Zhao Yingwen, Wang Jun, Chen Jian, Zhang Xiangliang, Guo Maozu, Yu Guoxian
College of Computer and Information Science, Southwest University, Chongqing, China.
State Key Laboratory of Agrobiotechnology and National Maize Improvement Center, China Agricultural University, Beijing, China.
Front Genet. 2020 Apr 24;11:400. doi: 10.3389/fgene.2020.00400. eCollection 2020.
Annotating the functional properties of gene products, i.e., RNAs and proteins, is a fundamental task in biology. The Gene Ontology database (GO) was developed to systematically describe the functional properties of gene products across species, and to facilitate the computational prediction of gene function. As GO is routinely updated, it serves as the gold standard and main knowledge source in functional genomics. Many gene function prediction methods making use of GO have been proposed. But no literature review has summarized these methods and the possibilities for future efforts from the perspective of GO. To bridge this gap, we review the existing methods with an emphasis on recent solutions. First, we introduce the conventions of GO and the widely adopted evaluation metrics for gene function prediction. Next, we summarize current methods of gene function prediction that apply GO in different ways, such as using hierarchical or flat inter-relationships between GO terms, compressing massive GO terms and quantifying semantic similarities. Although many efforts have improved performance by harnessing GO, we conclude that there remain many largely overlooked but important topics for future research.

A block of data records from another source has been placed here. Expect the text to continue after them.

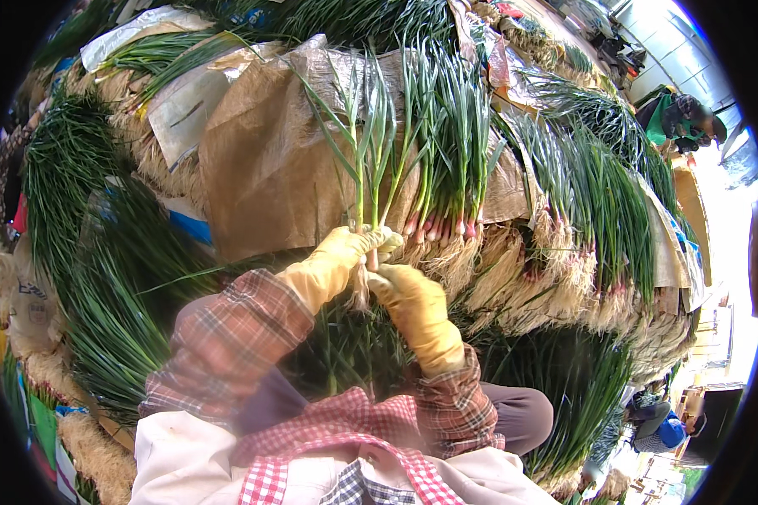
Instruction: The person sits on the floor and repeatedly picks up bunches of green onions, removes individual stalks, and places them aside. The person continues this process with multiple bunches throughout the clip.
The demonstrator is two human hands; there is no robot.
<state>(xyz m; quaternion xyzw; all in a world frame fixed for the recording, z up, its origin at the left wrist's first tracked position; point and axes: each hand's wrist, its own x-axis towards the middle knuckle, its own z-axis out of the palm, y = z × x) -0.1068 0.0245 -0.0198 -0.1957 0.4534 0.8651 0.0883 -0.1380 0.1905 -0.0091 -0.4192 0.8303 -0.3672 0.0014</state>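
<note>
Both my hands wear yellow gloves and meet in front of me. My left hand (pixel 354 247) is closed around a few young garlic plants (pixel 374 183), whose green leaves stand up and away from me. Pale roots hang below that hand. Just under it, the fingers of my right hand (pixel 417 306) pinch the lower end of one stalk, though the glove hides part of the grip. Right of the hands, a row of young garlic plants (pixel 455 151) with pinkish bulbs lies on a brown woven sheet (pixel 271 170).
More garlic bundles (pixel 594 183) with long roots are piled on the right. Loose leaves (pixel 120 290) heap up at my left and around my legs. Two other people, one in green (pixel 676 120) and one with a blue cap (pixel 669 432), are at the right edge.
</note>
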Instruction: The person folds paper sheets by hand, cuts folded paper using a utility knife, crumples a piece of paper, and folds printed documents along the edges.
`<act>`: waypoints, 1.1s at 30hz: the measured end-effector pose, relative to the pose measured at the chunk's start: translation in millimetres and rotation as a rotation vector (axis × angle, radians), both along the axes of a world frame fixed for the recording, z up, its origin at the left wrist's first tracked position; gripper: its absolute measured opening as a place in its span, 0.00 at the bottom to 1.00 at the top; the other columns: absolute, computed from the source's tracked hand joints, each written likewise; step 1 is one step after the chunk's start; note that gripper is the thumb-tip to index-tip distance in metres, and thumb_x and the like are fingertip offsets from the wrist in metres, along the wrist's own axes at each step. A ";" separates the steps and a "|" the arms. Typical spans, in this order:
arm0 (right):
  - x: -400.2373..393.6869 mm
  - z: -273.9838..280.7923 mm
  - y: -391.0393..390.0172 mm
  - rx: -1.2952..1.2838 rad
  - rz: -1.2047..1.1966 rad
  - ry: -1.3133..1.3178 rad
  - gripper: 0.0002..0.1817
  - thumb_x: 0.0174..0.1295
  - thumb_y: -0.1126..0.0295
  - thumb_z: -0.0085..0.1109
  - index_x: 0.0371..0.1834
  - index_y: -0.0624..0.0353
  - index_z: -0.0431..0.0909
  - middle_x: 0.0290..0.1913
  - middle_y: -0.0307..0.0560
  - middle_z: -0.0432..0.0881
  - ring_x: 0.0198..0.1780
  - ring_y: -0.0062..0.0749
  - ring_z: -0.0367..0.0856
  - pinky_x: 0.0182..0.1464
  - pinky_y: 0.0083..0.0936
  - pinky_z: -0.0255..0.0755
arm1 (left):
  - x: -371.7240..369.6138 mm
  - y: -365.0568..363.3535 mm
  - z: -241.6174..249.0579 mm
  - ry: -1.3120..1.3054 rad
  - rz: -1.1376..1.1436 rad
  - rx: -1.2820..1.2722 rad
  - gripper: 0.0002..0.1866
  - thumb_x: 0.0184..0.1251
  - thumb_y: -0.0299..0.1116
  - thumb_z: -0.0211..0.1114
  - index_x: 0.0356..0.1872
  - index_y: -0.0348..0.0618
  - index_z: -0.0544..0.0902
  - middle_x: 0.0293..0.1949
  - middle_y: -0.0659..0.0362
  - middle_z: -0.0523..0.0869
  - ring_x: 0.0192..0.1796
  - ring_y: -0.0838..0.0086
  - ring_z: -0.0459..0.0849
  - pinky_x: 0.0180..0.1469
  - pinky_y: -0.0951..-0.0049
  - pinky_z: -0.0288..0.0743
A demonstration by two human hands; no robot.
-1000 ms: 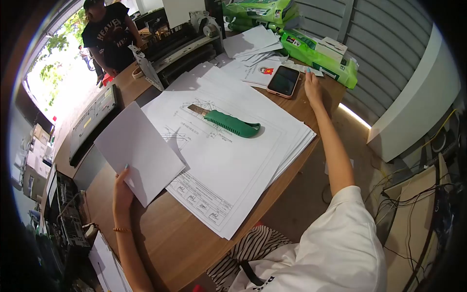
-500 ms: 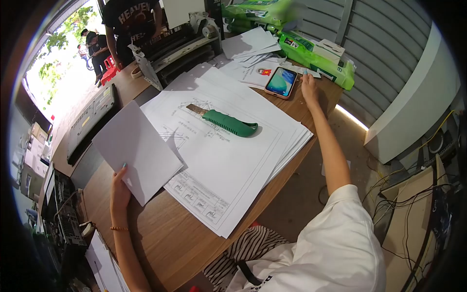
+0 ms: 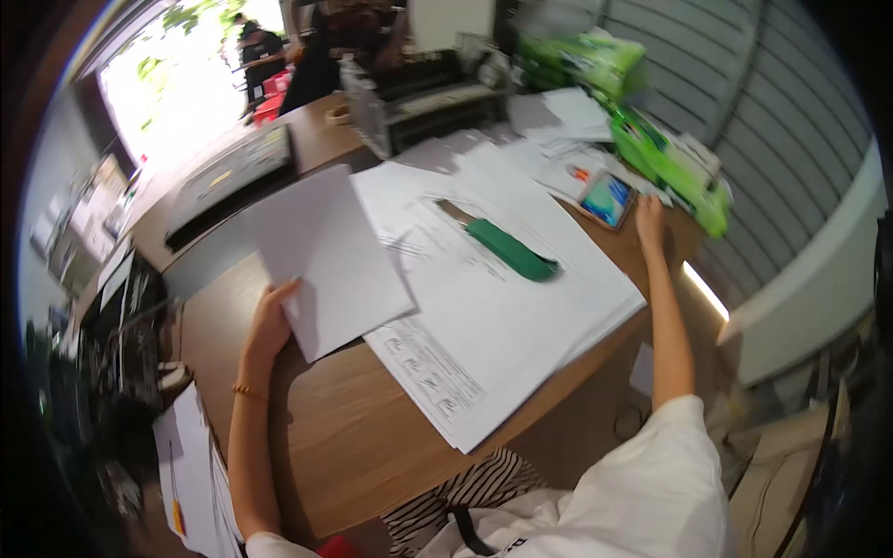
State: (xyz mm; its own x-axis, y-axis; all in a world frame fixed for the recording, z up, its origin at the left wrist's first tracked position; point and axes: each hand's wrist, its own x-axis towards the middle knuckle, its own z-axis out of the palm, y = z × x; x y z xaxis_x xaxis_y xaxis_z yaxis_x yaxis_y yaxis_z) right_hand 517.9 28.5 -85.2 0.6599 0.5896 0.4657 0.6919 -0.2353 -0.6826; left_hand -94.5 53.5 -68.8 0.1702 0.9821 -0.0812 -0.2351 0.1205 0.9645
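Note:
My left hand (image 3: 272, 321) grips a blank sheet of paper (image 3: 326, 260) by its lower left edge, thumb on top, holding it tilted above the desk. My right hand (image 3: 652, 223) is at the desk's far right, just right of a smartphone (image 3: 607, 200) with a lit screen. Its fingers look curled against a white slip, but blur hides what they grip. A green utility knife (image 3: 510, 249), blade exposed, lies on a stack of large printed drawings (image 3: 484, 344) between my hands.
A closed black laptop (image 3: 233, 181) lies at the back left, and an opened printer (image 3: 433, 102) stands at the back. Green paper packs (image 3: 665, 158) and loose sheets (image 3: 567, 116) occupy the back right. More papers (image 3: 191, 465) lie at lower left. A person in dark clothing (image 3: 339, 46) stands behind the printer.
The camera view has turned left, so the desk appears shifted right and down. My left hand still holds the paper, now more upright; my right hand stays beside the phone.

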 end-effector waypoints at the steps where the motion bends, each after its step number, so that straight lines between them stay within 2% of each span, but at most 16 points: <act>1: 3.0 -8.8 4.6 0.117 -0.013 -0.021 0.23 0.63 0.58 0.45 0.54 0.66 0.69 0.50 0.62 0.75 0.53 0.49 0.73 0.54 0.33 0.65 | -2.7 4.8 -4.0 -0.023 -0.071 0.014 0.15 0.59 0.30 0.59 0.46 0.36 0.70 0.39 0.57 0.77 0.42 0.73 0.77 0.43 0.72 0.72; 2: 9.3 -16.5 9.0 0.173 0.016 0.058 0.24 0.63 0.57 0.44 0.53 0.68 0.69 0.53 0.62 0.73 0.56 0.47 0.70 0.57 0.32 0.61 | -0.9 4.3 -5.5 -0.029 -0.032 -0.001 0.15 0.59 0.29 0.59 0.45 0.36 0.70 0.39 0.56 0.77 0.41 0.73 0.77 0.43 0.72 0.73; 3: 8.9 -12.3 5.3 0.105 0.015 -0.003 0.25 0.63 0.57 0.44 0.54 0.68 0.68 0.53 0.61 0.73 0.56 0.46 0.71 0.56 0.32 0.61 | -1.5 4.3 -5.0 0.013 -0.024 -0.014 0.15 0.59 0.29 0.59 0.45 0.36 0.70 0.39 0.56 0.77 0.41 0.73 0.77 0.43 0.72 0.73; 4: 29.9 -26.0 10.6 0.135 0.115 0.072 0.25 0.64 0.57 0.43 0.55 0.67 0.67 0.54 0.61 0.73 0.57 0.46 0.71 0.57 0.31 0.61 | 0.6 1.6 -4.0 0.024 -0.019 -0.002 0.17 0.59 0.31 0.60 0.47 0.36 0.69 0.40 0.55 0.76 0.42 0.72 0.76 0.43 0.72 0.72; 6: 42.1 -30.8 12.9 0.080 0.073 -0.027 0.24 0.65 0.58 0.42 0.56 0.65 0.66 0.53 0.59 0.73 0.55 0.44 0.72 0.55 0.29 0.63 | 8.1 -5.4 10.7 -0.001 -0.033 -0.074 0.20 0.59 0.32 0.60 0.50 0.35 0.67 0.43 0.54 0.74 0.45 0.70 0.75 0.45 0.70 0.72; 7: 56.6 -40.4 18.1 0.115 0.111 -0.039 0.24 0.65 0.57 0.43 0.56 0.64 0.66 0.54 0.58 0.73 0.55 0.44 0.72 0.54 0.29 0.64 | 8.2 -1.9 6.9 -0.007 -0.040 -0.069 0.19 0.59 0.31 0.59 0.50 0.35 0.67 0.43 0.54 0.74 0.46 0.71 0.75 0.47 0.70 0.72; 8: 36.6 -25.7 8.8 0.120 0.132 0.011 0.23 0.65 0.60 0.44 0.54 0.70 0.66 0.51 0.63 0.73 0.53 0.47 0.73 0.53 0.31 0.66 | 8.5 -3.8 10.0 -0.021 -0.002 -0.061 0.19 0.59 0.31 0.59 0.50 0.35 0.67 0.43 0.54 0.74 0.46 0.71 0.75 0.47 0.70 0.72; 9: 49.8 -32.1 13.7 0.060 0.110 -0.051 0.23 0.65 0.59 0.43 0.54 0.69 0.66 0.52 0.63 0.73 0.54 0.48 0.73 0.53 0.31 0.65 | 9.2 -5.3 12.6 -0.019 -0.037 -0.061 0.18 0.59 0.30 0.59 0.49 0.33 0.68 0.43 0.54 0.75 0.44 0.71 0.76 0.46 0.72 0.73; 10: 37.8 -23.9 8.8 0.067 0.116 0.006 0.24 0.65 0.58 0.43 0.54 0.69 0.66 0.51 0.63 0.73 0.53 0.48 0.73 0.53 0.31 0.65 | 9.9 -6.5 13.9 -0.020 -0.075 -0.060 0.18 0.59 0.29 0.58 0.48 0.32 0.68 0.42 0.54 0.76 0.43 0.72 0.77 0.45 0.74 0.73; 12: 53.5 -33.9 16.5 0.108 0.157 -0.068 0.23 0.65 0.59 0.44 0.54 0.67 0.67 0.50 0.61 0.74 0.51 0.47 0.74 0.52 0.31 0.66 | 10.1 -5.7 13.8 -0.077 -0.088 -0.046 0.17 0.60 0.28 0.58 0.48 0.33 0.68 0.42 0.54 0.76 0.43 0.72 0.78 0.45 0.73 0.73; 14: 50.6 -32.0 15.1 0.103 0.087 -0.087 0.20 0.64 0.62 0.48 0.51 0.68 0.70 0.47 0.57 0.77 0.48 0.40 0.76 0.50 0.28 0.67 | 11.4 -7.4 15.2 -0.106 -0.122 -0.034 0.17 0.60 0.28 0.58 0.48 0.33 0.69 0.43 0.55 0.76 0.43 0.72 0.78 0.46 0.73 0.73; 17: 48.6 -30.0 12.4 0.069 0.101 -0.113 0.20 0.64 0.61 0.46 0.53 0.64 0.69 0.47 0.57 0.76 0.48 0.43 0.75 0.50 0.30 0.67 | 12.3 -7.8 15.5 -0.068 -0.064 -0.038 0.16 0.60 0.28 0.58 0.48 0.34 0.69 0.43 0.55 0.77 0.43 0.72 0.78 0.47 0.71 0.73; 19: 45.6 -28.1 10.1 0.063 0.111 -0.093 0.19 0.64 0.61 0.46 0.53 0.64 0.69 0.47 0.57 0.76 0.48 0.43 0.75 0.50 0.30 0.67 | 11.5 -4.3 12.3 -0.096 -0.133 -0.030 0.15 0.60 0.29 0.58 0.47 0.35 0.70 0.42 0.56 0.77 0.45 0.72 0.78 0.48 0.71 0.73; 27: 48.5 -30.2 12.0 0.065 0.135 -0.074 0.18 0.65 0.62 0.45 0.51 0.63 0.70 0.47 0.56 0.75 0.50 0.43 0.74 0.51 0.31 0.67 | 11.9 -4.1 12.3 -0.101 -0.133 -0.034 0.15 0.60 0.27 0.56 0.48 0.34 0.70 0.42 0.55 0.77 0.44 0.73 0.78 0.48 0.72 0.73; 30: 49.8 -32.2 15.3 0.192 0.120 -0.101 0.17 0.63 0.64 0.47 0.50 0.64 0.70 0.48 0.56 0.74 0.50 0.44 0.73 0.52 0.32 0.66 | 11.1 -5.5 14.1 -0.104 -0.135 -0.043 0.15 0.60 0.26 0.56 0.49 0.34 0.70 0.43 0.55 0.77 0.44 0.73 0.78 0.47 0.73 0.73; 33: 14.0 7.1 17.2 0.288 0.089 -0.417 0.16 0.60 0.70 0.50 0.51 0.63 0.69 0.50 0.53 0.73 0.53 0.44 0.70 0.54 0.34 0.63 | 12.9 -7.4 15.7 -0.137 -0.132 -0.048 0.15 0.60 0.26 0.57 0.48 0.35 0.70 0.43 0.55 0.78 0.45 0.74 0.78 0.46 0.74 0.74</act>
State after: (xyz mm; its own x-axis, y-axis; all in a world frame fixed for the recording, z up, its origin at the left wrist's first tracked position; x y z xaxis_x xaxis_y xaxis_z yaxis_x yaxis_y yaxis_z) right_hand 531.9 45.7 -78.1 0.3367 0.4437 0.8305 0.9278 -0.0061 -0.3729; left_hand -81.5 46.1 -53.1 0.3098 0.9461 -0.0945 -0.3431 0.2040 0.9169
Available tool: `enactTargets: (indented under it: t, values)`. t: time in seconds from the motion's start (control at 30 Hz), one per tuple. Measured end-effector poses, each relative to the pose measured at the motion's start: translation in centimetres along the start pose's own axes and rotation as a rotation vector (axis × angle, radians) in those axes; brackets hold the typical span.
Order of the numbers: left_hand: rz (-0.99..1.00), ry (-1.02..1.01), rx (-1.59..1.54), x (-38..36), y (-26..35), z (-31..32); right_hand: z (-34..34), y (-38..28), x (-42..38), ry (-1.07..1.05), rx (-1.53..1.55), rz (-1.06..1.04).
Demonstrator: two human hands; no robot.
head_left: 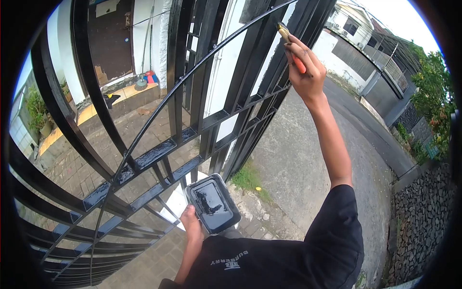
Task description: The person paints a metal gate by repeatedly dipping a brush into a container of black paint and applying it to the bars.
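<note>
1 word could be read: "BURBERRY" (229,258), in pale letters on the front of the black T-shirt (284,262), beside a small emblem (232,264) too blurred to make out.

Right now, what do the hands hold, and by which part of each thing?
The right hand grips a brush by its handle; the left hand holds a black tray by its left edge.

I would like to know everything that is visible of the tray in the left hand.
The tray is dark, rectangular, with rounded corners and a raised rim; it looks like plastic. Glossy black liquid, seemingly paint, lies inside. It opens upward, beside the gate. The left hand holds its left side, thumb at the rim; the underside is hidden.
</note>
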State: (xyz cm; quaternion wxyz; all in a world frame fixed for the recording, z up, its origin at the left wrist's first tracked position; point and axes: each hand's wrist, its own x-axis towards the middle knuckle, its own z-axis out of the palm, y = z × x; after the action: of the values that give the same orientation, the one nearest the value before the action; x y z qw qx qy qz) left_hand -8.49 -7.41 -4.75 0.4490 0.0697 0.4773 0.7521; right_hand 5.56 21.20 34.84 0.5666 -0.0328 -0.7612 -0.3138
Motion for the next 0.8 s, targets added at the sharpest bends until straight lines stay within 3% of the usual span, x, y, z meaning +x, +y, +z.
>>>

注释基因产物(即RNA和蛋白质)的功能特性是生物学中的一项基本任务。基因本体数据库(Gene Ontology database,GO)旨在系统地描述跨物种基因产物的功能特性,并促进基因功能的计算预测。由于GO会定期更新,它是功能基因组学中的金标准和主要知识来源。许多利用GO的基因功能预测方法已经被提出。但是还没有文献综述从GO的角度总结这些方法以及未来研究的可能性。为了弥补这一差距,我们回顾了现有方法,重点关注近期的解决方案。首先,我们介绍GO的惯例以及广泛采用的基因功能预测评估指标。接下来,我们总结当前以不同方式应用GO的基因功能预测方法,例如使用GO术语之间的层次或平面相互关系、压缩大量GO术语以及量化语义相似性。尽管许多研究通过利用GO提高了性能,但我们得出结论,未来研究仍有许多在很大程度上被忽视但很重要的课题。